Document NaN policy - Githubissues

LilithHafner commented 1 year ago

There are a bunch of different NaN values. reinterpret(Float64, reinterpret(UInt64, NaN) + 1) and NaN are two examples.

NaNs propagate through floating point operations. sin(NaN) must be NaN in the sense of isnan(sin(NaN)), but which NaN should it return? Must it return the canonical NaN? Must it return its input? May it return some other number that isnan for performance reasons? These questions come up for most math functions, min/max/sort, and possibly others.

I propose to explicitly document that mathematical functions (e.g. sin, hypot, min) will produce an NaN result on NaN input but that which NaN is produced is an implementation detail.

mikmoore commented 1 year ago

In defiance of "never say never", ~~it's not a horrible bet that literally no Julia user relies on the NaN semantics of any function beyond isnan(f(NaN))~~ EDIT: someone below says that payload tagging is used in SentinelArrays.jl. There would be a cost to maintaining this behavior when the basic functions do not. For how exceedingly rarely somebody cares and how relatively cheaply one can wrap a function for a specific semantic, I think we can afford to adopt any-NaN semantics (a name I made up, meaning that what payload is produced from NaN inputs is unspecified). Further, any-NaN semantics leave room to make non-breaking changes in the future if the landscape shifts such that people do actually care about payloads. It's also robust to hardware that makes unusual NaN propagation choices (~~I don't think IEEE754 dictates a specific semantic they must follow~~ EDIT: see end of post).

Up to now, almost every function has been implemented with an input-NaN semantic (another name I made up, specifying that the payload of one NaN input is propagated to the output). This is also what's usually (but perhaps not always?) used by hardware-native operations. In fact, our current input-NaN semantic is usually contingent on hardware input-NaN semantics.

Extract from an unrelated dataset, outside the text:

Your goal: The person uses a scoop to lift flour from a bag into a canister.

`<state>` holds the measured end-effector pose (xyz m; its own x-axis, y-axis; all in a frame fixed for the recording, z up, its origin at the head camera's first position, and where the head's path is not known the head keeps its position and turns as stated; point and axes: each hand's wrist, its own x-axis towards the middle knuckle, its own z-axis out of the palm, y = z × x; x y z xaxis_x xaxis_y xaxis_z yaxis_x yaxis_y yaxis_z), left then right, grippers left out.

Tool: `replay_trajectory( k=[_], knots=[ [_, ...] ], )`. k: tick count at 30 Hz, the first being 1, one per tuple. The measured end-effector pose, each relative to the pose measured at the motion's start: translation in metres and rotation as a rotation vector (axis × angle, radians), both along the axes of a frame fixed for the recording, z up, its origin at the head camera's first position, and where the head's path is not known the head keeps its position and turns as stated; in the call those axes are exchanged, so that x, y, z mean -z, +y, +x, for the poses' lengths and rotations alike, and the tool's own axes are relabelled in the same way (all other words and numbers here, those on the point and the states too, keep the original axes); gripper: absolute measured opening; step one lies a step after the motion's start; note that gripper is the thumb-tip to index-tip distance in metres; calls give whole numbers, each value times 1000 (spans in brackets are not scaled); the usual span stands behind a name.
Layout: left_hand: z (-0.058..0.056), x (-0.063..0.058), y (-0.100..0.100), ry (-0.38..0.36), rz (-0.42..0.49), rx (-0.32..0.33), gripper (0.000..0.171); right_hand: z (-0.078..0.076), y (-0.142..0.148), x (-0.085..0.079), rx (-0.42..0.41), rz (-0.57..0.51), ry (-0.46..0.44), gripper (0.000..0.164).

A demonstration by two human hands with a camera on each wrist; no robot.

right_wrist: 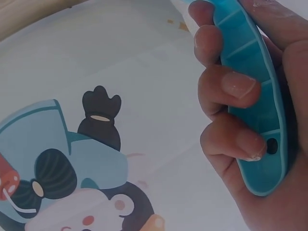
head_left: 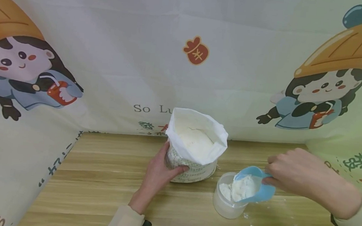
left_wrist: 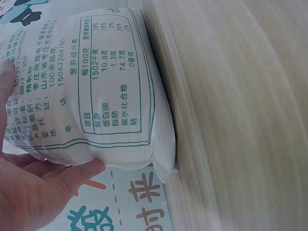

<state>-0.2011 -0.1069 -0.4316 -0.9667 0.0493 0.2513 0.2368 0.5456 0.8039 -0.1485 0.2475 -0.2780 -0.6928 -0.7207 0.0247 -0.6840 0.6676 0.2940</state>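
On the bench [head_left: 97, 188], a bag [head_left: 192, 169] stood with its top wide open, and white powder [head_left: 195, 139] showed inside. The left hand [head_left: 160, 168] held the bag's side, with the thumb in front and fingers behind, maybe so it would not tip. The right hand [head_left: 307, 178] had its fingers wrapped around the handle of a blue scoop [head_left: 265, 195]. The scoop had powder in it and leaned over the mouth of a clear jar [head_left: 229, 208], probably so that any falling bits would land inside. I could not tell if it touched the rim. The jar stood near the bag with some powder in it, and no hand held it.

Little white specks [head_left: 246, 215] lay beside the jar. A cloth [head_left: 134, 51] with cartoon kids hung behind, and the bag hid some of its words. The scoop covered part of the jar's mouth, but the bag was not in the right hand's way.
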Motion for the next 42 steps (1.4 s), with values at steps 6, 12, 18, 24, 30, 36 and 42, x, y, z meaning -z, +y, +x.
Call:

There is a risk that this results in re-implementations of functions that "break" existing behaviors if somebody really did rely on payload propagation. For example, I believe there is a faster min -- but maybe not max -- on x86 if you're willing to mangle payloads. But there was never any formal guarantee and I'm not sure that anybody ever cared.

Is the proposal to document this centrally or on a per-function basis? Per-function seems like it would be a never-finished job and add noise to docstrings, so I'd propose to only document it centrally. Functions which have notable deviations should be documented locally. For example, that hypot is not poisoned by NaN in the presence of Inf.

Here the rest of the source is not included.